### What to do
Repeat the material exactly from its first line to the line that includes "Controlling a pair". Skip pictures.

### Data excerpt

————————

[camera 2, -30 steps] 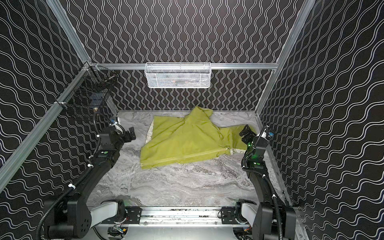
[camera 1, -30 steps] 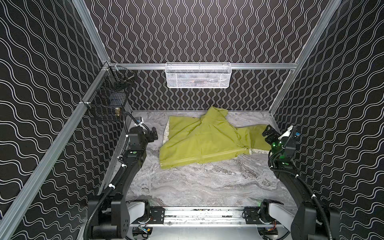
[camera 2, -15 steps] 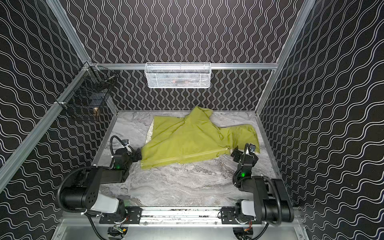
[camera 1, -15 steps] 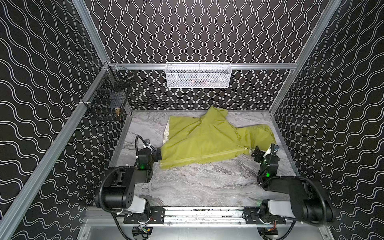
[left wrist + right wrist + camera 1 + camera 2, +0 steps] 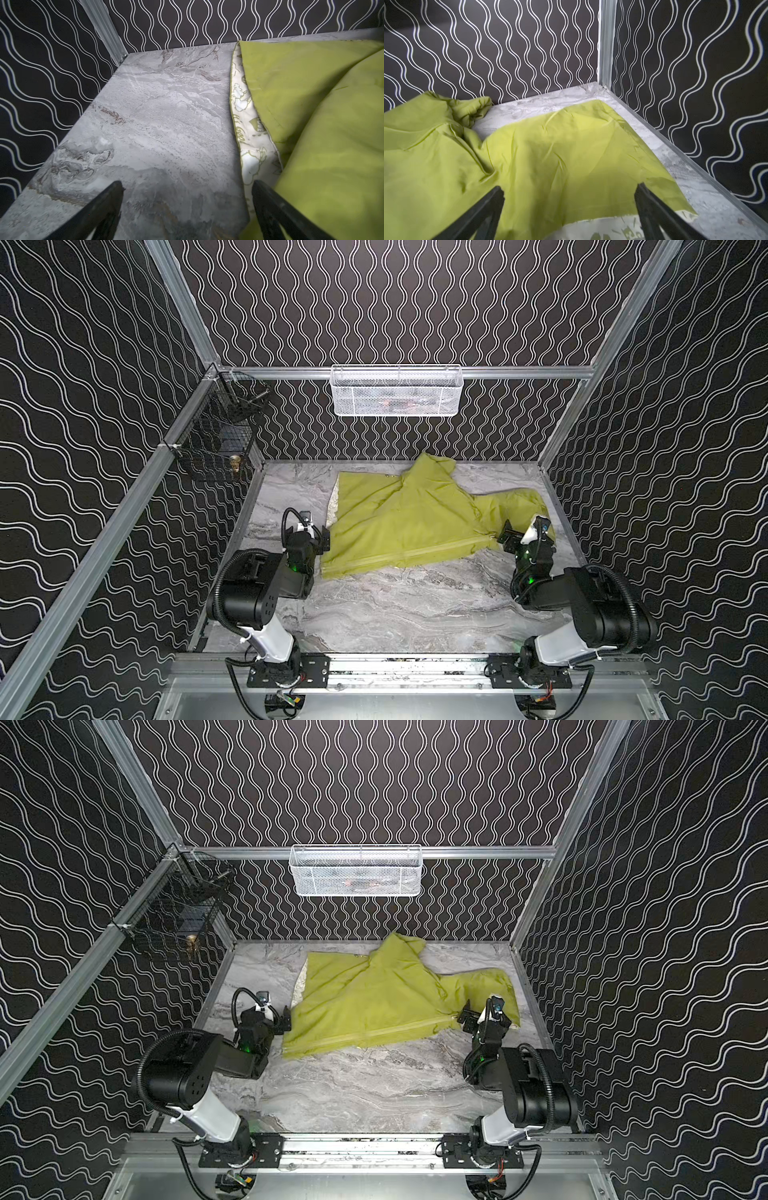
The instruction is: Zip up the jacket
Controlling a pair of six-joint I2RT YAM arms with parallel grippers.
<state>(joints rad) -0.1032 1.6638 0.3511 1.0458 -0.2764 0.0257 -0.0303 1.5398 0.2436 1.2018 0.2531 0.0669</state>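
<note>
**Jacket spread on far half of table, both grippers wide open at its edges**

The jacket (image 5: pixel 399 522) (image 5: pixel 365 1002) lies crumpled on the table (image 5: pixel 395 614), covering the table's far half and reaching toward its far right corner. A pale zipper (image 5: pixel 415 553) (image 5: pixel 374 1031) runs along the side of the jacket nearest the table's front edge. From this height it is hard to say whether its two sides are joined.

The left gripper (image 5: pixel 325 536) (image 5: pixel 286 1020) sits low over the table's left side, just beside the jacket's left edge. In the left wrist view its jaws stand wide apart (image 5: pixel 187 185) and hold nothing. One of its fingers (image 5: pixel 99 207) is over bare marble, the other over the strip of cream printed lining (image 5: pixel 245 116) that shows along the jacket's edge.

The right gripper (image 5: pixel 509 537) (image 5: pixel 465 1017) is near the table's right edge, at the right end of the zipper. The right wrist view shows its jaws spread wide (image 5: pixel 569 189) over yellow-green fabric, gripping nothing. A patch of lining (image 5: pixel 602 228) shows just below them.
</note>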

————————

### Result of the exercise
[camera 2, -30 steps] 
[camera 1, -30 steps] 
[camera 2, -15 steps] 
[camera 1, -15 steps] 
[left wrist + right wrist + camera 1 + camera 2, +0 steps] 
The instruction is: Zip up the jacket
Controlling a pair of six-joint I2RT YAM arms with parallel grippers.

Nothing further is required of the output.